A tender, sweeping tale of love and loss

Can a dog live forever? In the case of Rin Tin Tin, the early screen star and television hero, yes. Not only is the German shepherd’s kin still with us, but Rin Tin Tin the icon — strong, loving, brave, “the companion of the companionless” — never went away. Author Susan Orlean first discovered the Hollywood dog as a child, in the shape of a figurine on her grandfather’s desk. Years later, memories of the dog led to a 10-year study of Rin Tin Tin’s life and legacy — a history which spans 100 years. Weaving together her own personal journey with that of an Army lieutenant and his dog, Rin Tin Tin: The Life and the Legend, narrated by Orlean, is a tender, sweeping tale of love and loss.

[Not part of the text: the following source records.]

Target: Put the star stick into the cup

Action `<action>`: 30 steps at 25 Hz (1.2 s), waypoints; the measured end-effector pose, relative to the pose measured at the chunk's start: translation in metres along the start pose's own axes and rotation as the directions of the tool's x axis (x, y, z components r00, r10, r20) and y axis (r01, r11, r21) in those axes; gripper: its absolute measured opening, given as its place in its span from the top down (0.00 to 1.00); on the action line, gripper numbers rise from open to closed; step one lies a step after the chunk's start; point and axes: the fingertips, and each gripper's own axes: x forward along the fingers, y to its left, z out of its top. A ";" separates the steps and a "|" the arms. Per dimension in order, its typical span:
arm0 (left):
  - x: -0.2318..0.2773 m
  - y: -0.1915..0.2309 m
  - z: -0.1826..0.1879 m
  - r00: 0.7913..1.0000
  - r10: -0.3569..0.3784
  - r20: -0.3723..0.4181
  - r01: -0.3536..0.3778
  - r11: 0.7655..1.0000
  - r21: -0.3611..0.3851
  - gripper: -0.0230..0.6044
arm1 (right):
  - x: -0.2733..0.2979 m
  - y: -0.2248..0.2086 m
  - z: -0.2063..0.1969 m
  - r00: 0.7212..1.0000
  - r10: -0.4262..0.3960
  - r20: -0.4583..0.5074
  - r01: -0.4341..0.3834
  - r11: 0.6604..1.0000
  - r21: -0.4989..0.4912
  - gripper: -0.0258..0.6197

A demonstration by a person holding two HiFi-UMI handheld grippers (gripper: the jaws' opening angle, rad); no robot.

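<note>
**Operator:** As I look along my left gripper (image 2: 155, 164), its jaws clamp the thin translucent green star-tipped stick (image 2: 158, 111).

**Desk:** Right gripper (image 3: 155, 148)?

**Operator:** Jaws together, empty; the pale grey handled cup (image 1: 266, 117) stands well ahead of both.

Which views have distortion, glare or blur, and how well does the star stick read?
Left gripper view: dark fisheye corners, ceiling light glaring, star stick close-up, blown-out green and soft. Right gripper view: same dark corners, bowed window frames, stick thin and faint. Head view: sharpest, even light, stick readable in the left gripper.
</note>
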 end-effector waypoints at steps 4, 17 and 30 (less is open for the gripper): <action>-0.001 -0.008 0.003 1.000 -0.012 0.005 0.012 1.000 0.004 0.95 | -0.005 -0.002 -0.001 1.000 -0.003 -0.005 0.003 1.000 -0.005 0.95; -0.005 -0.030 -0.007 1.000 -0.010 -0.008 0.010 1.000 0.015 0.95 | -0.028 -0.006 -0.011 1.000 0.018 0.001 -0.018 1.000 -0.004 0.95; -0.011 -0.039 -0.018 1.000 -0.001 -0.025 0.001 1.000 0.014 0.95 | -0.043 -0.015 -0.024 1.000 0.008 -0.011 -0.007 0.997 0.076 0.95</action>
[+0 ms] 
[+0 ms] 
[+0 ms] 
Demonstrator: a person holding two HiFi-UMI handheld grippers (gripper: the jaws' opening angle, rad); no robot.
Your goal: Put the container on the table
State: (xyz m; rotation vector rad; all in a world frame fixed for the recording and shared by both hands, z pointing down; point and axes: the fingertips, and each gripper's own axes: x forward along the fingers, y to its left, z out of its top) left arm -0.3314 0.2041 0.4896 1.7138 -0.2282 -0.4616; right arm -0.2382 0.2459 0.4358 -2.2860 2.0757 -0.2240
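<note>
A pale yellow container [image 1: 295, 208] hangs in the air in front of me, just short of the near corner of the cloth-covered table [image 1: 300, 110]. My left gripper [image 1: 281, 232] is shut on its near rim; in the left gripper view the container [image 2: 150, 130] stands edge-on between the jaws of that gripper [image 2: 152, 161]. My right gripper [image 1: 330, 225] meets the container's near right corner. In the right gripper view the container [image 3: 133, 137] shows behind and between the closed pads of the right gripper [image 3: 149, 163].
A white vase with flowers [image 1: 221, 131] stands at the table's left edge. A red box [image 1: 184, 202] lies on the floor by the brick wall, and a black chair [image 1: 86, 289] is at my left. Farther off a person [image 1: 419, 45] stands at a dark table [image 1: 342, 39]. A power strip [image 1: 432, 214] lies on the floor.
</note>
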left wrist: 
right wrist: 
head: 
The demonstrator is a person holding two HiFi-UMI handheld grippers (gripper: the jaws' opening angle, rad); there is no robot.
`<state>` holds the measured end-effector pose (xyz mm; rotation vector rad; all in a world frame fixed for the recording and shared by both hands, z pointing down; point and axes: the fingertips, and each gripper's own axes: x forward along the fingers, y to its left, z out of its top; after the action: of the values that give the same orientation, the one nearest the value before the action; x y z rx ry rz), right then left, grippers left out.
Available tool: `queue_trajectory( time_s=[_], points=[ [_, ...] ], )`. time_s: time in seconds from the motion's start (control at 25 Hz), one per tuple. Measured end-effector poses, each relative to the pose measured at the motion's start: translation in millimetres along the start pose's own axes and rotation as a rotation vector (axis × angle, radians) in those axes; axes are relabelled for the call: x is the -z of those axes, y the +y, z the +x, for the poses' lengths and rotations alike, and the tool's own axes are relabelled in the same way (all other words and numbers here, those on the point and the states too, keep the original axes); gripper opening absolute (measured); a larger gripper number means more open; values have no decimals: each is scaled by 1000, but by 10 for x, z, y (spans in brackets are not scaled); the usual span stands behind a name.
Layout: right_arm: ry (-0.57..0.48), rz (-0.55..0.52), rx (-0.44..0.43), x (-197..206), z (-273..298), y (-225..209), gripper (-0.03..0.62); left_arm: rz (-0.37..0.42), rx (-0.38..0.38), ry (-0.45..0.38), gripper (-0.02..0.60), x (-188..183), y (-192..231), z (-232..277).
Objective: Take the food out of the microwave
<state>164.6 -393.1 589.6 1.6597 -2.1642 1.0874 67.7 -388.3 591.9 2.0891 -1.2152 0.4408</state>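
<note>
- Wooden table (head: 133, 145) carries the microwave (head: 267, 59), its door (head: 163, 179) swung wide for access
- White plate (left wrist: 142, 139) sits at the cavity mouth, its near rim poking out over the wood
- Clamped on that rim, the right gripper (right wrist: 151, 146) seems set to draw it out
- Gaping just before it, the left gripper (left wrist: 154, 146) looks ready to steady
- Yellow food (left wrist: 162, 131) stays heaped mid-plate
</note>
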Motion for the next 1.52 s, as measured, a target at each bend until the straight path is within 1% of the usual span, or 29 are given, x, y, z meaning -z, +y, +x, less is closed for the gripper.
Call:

While stationed in France during WWI, Army lieutenant Lee Duncan discovered a litter of German shepherd puppies in an abandoned French Kennel. The native Californian grew up orphaned and lonely, a natural dog lover who left more than one dog behind as a child. He would keep two, naming them Rin Tin Tin and Nanette, after handmade dolls popular with French children. Almost from the beginning, Rin Tin Tin, with masculine features, a screen star’s emotional range, and ability to jump 12 feet, was something special. When Duncan returned to the States, he tried in earnest to get Rin Tin Tin into movies, even writing a screenplay for him. Rin Tin Tin would appear in 23 silent films and, along with his reluctant master, lived the life of a movie star. His death in 1932 was a national event, unparalleled for an animal actor. But his bloodline continued. Rin Tin Tin Junior found fame on television.

Orlean travels to France to find the site of Rin Tin Tin’s birth and discovers that the small village was practically wiped off the map after WWI. A visit to the town’s cemetery leads to an eloquent reflection on life’s intangibility: “Could it be that we fill out our lives, experience all that we experience, and then simply leave this world and are forgotten? … Maybe all that we do in life is just race against the idea of disappearing.” A later trip to the 19th-century pet cemetery where Rin Tin Tin is memorialized (and possibly buried), offers rumination on companionship and grief: “Dogs, it was believed, remained loyal even after we were gone. In the nineteenth-century imagination, dogs were the most indefatigable mourners. They were said to visit their masters’ graves on their own, lying on the freshly turned dirt for days, inconsolable.”

Between meditations, Orlean finds curious detours into the history of dog obedience as we know it, popular animal actors in the silent film era, and the origin of the German shepherd. Pedigrees are important to dog people, she notes, “but in the continuing story of Rin Tin Tin, pedigree doesn’t seem as important as the idea of a character continuing, and lasting, across time.”